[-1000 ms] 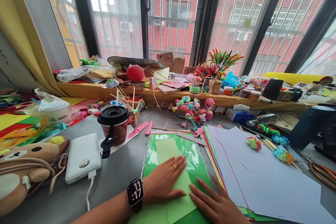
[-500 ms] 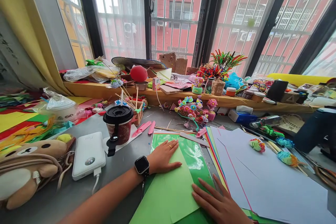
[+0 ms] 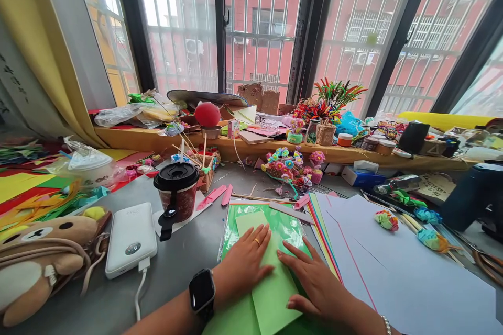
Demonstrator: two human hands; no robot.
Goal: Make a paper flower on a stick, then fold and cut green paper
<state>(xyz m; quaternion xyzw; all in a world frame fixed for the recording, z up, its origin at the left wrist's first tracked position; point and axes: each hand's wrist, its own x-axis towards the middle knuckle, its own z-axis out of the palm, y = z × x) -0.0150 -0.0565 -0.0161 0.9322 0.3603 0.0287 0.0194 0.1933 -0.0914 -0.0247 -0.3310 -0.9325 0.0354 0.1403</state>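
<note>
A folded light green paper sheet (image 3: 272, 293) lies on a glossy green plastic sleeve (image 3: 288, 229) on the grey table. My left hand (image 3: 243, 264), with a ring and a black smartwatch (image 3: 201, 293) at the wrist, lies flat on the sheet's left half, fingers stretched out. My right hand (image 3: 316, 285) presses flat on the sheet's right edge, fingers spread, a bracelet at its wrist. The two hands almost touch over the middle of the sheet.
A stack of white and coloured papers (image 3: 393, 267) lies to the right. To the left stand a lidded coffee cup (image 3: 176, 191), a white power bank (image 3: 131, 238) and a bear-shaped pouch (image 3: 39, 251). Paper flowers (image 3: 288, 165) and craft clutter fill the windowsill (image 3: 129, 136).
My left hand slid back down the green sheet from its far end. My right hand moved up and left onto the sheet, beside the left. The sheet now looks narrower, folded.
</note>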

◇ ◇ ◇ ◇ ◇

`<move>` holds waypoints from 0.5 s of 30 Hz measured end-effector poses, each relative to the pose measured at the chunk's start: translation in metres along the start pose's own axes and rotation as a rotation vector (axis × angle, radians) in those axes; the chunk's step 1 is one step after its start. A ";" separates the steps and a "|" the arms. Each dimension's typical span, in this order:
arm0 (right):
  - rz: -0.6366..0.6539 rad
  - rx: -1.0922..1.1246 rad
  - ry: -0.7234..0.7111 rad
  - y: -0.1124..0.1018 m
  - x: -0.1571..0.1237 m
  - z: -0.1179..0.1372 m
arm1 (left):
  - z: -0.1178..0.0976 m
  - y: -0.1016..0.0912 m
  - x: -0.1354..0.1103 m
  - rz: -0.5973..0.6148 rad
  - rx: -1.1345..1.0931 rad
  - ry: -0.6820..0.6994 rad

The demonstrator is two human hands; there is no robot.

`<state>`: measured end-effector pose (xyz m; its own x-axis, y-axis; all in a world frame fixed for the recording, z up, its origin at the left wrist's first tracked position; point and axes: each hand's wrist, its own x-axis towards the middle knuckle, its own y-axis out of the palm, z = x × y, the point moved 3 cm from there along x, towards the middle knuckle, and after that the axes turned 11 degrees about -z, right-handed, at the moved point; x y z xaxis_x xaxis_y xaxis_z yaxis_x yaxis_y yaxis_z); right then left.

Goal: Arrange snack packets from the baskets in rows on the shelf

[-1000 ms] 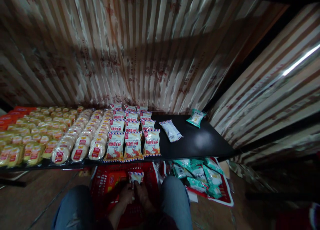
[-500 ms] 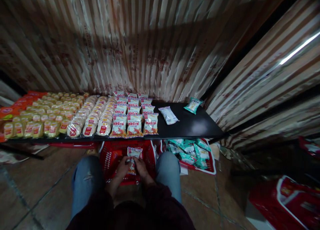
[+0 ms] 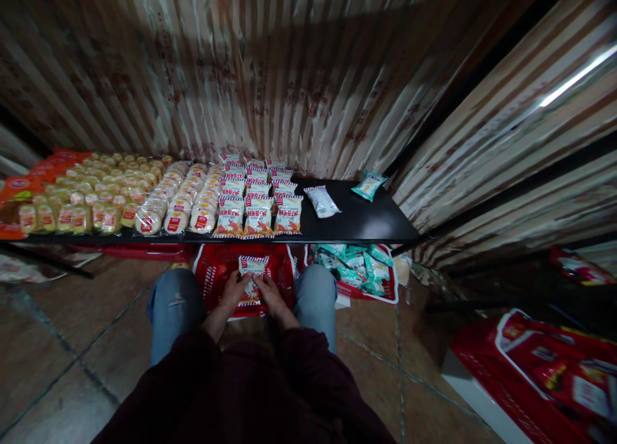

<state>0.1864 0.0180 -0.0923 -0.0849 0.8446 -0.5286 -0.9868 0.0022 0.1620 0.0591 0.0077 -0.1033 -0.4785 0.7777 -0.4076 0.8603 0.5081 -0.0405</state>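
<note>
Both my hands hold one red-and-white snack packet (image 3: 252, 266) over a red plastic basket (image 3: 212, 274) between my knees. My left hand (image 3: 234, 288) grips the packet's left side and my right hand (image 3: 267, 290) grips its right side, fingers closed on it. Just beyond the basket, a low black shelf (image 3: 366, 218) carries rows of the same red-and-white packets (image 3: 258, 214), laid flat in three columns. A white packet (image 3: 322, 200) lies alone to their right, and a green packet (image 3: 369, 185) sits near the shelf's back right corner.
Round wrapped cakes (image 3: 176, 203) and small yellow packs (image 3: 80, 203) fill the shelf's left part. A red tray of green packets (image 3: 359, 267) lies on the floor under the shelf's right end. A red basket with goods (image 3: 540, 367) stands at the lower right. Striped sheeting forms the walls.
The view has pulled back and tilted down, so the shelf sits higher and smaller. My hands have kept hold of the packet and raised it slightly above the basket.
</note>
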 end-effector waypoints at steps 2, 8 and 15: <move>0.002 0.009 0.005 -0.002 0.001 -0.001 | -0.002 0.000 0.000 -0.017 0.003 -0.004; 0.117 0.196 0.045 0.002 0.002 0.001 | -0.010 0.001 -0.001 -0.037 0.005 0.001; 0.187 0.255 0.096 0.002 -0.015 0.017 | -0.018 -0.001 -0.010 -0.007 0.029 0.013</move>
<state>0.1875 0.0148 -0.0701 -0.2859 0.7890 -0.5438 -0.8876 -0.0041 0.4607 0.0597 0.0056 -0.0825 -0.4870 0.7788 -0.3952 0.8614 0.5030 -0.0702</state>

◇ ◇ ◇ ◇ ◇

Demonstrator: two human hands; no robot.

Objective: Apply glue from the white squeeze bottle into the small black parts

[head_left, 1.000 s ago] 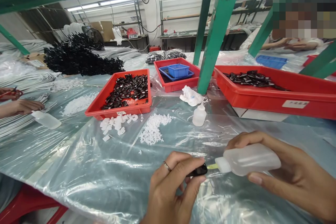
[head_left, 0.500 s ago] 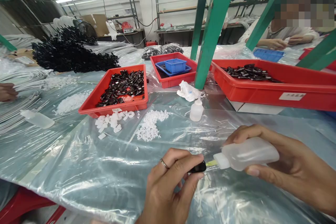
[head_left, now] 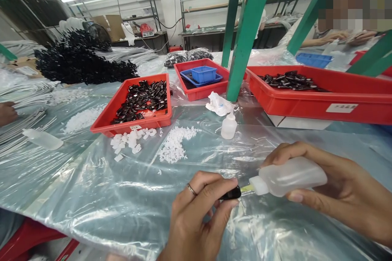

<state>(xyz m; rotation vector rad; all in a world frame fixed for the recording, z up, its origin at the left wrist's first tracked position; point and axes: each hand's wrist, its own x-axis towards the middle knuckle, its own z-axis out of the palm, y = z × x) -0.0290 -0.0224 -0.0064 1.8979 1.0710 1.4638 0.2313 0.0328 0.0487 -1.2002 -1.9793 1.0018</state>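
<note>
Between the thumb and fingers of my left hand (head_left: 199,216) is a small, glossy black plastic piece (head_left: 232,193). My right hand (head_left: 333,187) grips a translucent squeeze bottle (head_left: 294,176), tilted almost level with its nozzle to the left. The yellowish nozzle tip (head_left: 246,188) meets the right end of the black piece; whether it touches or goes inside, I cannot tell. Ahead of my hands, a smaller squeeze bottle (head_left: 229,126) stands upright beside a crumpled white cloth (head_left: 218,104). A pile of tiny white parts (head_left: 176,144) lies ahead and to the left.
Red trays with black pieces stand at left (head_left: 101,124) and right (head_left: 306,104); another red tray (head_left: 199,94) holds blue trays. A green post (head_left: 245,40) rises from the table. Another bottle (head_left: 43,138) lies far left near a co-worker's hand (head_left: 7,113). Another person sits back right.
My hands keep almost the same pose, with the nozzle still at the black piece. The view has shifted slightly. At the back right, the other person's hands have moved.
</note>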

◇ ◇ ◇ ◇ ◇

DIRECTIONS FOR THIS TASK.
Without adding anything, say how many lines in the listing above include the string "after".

FINISHED EXERCISE.
2